Start of SUPPLIED MATERIAL

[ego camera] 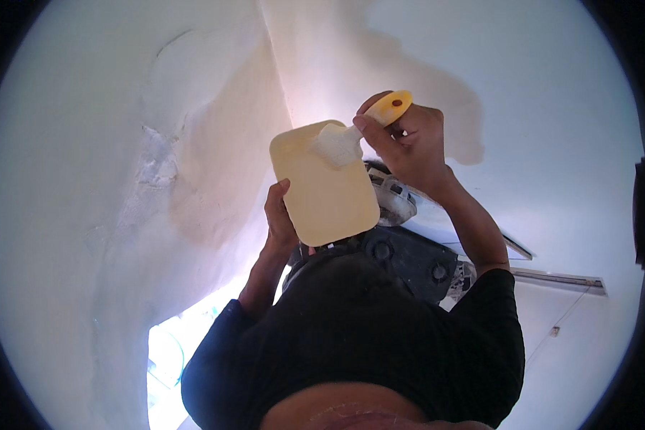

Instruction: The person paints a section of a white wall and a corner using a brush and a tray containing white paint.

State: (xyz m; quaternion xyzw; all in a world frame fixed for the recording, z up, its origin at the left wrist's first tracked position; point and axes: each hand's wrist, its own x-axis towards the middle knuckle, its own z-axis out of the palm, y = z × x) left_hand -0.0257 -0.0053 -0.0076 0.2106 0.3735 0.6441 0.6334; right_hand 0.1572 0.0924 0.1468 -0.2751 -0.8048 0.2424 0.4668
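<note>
My left hand [280,217] holds a cream-coloured rectangular plastering board [330,201] by its left edge, thumb on top and the other fingers hidden beneath. In my right hand [408,142] is a putty knife with a yellow handle [391,107], gripped between thumb and fingers. Its blade [339,145], coated in whitish filler, lies over the board's upper right part. A pale smear shows around the blade; whether the blade presses on the board I cannot tell.
Two walls meet at a corner [279,70] ahead. The left wall bears a rough white patch [158,158] and a thin crack [173,43]. Below stand a dark plastic surface [408,260] with round recesses and a dusty whitish object [395,204]. Bright light enters through an opening [166,365] at lower left.
</note>
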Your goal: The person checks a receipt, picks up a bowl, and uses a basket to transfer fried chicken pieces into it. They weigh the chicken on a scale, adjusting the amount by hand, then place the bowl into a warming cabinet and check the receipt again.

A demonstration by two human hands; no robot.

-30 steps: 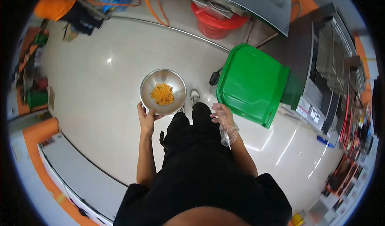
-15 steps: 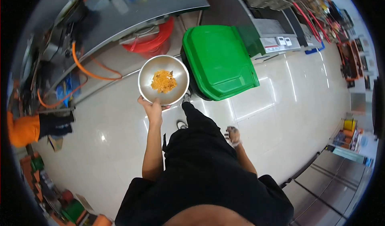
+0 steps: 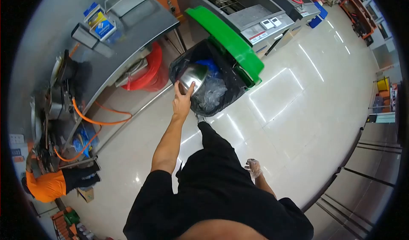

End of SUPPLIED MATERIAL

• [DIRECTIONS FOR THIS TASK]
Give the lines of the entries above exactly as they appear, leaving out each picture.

• [RESPONSE TO THIS TASK]
[ego camera] 

Instruction: The person paints a section of a white wall and a corner using a brush and a tray containing white paint.

State: (xyz m; quaternion xyzw; all in a world frame fixed for the recording, z up, its origin at the left wrist's first tracked position; point and axes: each hand's wrist, its own x-axis towards the middle knuckle, its own z-axis out of the palm, y = z × x) left_hand -0.0257 -0.0053 -0.0076 0.2106 0.3735 0.6441 0.6334; right_hand 0.1572 0.0924 0.1468 -0.2751 -0.8048 0.2424 0.4668
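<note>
My left hand [280,217] holds a cream-coloured rectangular plastering board [330,201] by its left edge, thumb on top and the other fingers hidden beneath. In my right hand [408,142] is a putty knife with a yellow handle [391,107], gripped between thumb and fingers. Its blade [339,145], coated in whitish filler, lies over the board's upper right part. A pale smear shows around the blade; whether the blade presses on the board I cannot tell.
Two walls meet at a corner [279,70] ahead. The left wall bears a rough white patch [158,158] and a thin crack [173,43]. Below stand a dark plastic surface [408,260] with round recesses and a dusty whitish object [395,204]. Bright light enters through an opening [166,365] at lower left.
</note>
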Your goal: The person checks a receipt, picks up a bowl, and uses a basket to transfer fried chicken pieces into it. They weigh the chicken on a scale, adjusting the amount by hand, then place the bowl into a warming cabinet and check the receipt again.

A demonstration by two human hands; no robot.

-30 steps: 
-15 steps: 
+0 steps: 

Now the output is complete.